Animal and human antibodies to distinct Staphylococcus aureus antigens mutually neutralize opsonic killing and protection in mice
Animal and human antibodies to distinct Staphylococcus aureus antigens mutually neutralize opsonic killing and protection in mice
Skurnik, D., et al. J Clin invest. 2010; 120 (9): 3220-3233
Speaker: Chun-Hsien Fei (費俊憲) Time: 14:10~15:00, Nov. 24, 2010
Commentator: Dr. Chun-Keung Yu (余俊強老師) Place: Room 601
Abstract
The prevalence of methicillin-resistant S. aureus has become a serious problem in nosocomial and community-acquired infections because of ineffective usage of antibiotics and increasing antibiotic resistance. Given the high recurrence rate and mortality1, an S. aureus vaccine is needed to control the disastrous situation.

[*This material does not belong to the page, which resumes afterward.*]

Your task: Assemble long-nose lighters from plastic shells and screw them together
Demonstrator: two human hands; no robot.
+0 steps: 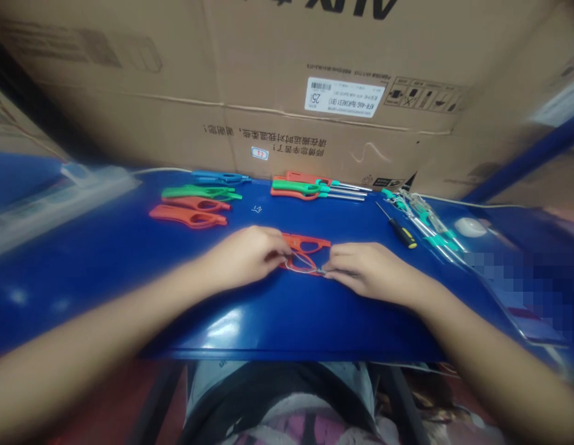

In this paper, the authors aimed to understand the protective immunity against S. aureus that might contribute to future vaccine development. Human immunity to extracellular pathogens is mediated by opsonic killing (OPK) through antibodies to surface polysaccharides, capsular polysaccharide (CP) and poly-N-acetyl glucosamine (PNAG). Either CP or PNAG induced polyclonal animal antisera and monoclonal antibodies have shown potent OPK activity (OPKA), but, surprisingly, the activity was reduced when they were mixed together. Two mouse models of S. aureus infection, bacteremia and skin infection, were used and passive protection was reduced. Loss of complement deposition and antibodies binding to the bacterial surface were seen in combined antisera. Aggregation of two monoclonal antibodies to CP and PNAG was visualized under Electron microscopy. Antibody interaction was further confirmed by isothermal calorimetry and surface Plasmon resonance, and the results showed that antibodies to CP and PNAG bound to each other via an idiotype-anti-idiotype interaction. This phenomenon was also found in human sera with S. aureus bacteremia. These findings might explain the failure antibody immunity to S. aureus infections due to interference in OPKA when both antibodies to CP and PNAG are present. This information could provide new approaches to vaccine design.
Reference
1. Sara E. Cosgrove, et al. Comparison of Mortality Associated with Methicillin-Resistant and Methicillin-Susceptible Staphylococcus aureus Bacteremia: A Meta-Analysis. clinical infection disease. 2003; 36 (1): 53-59.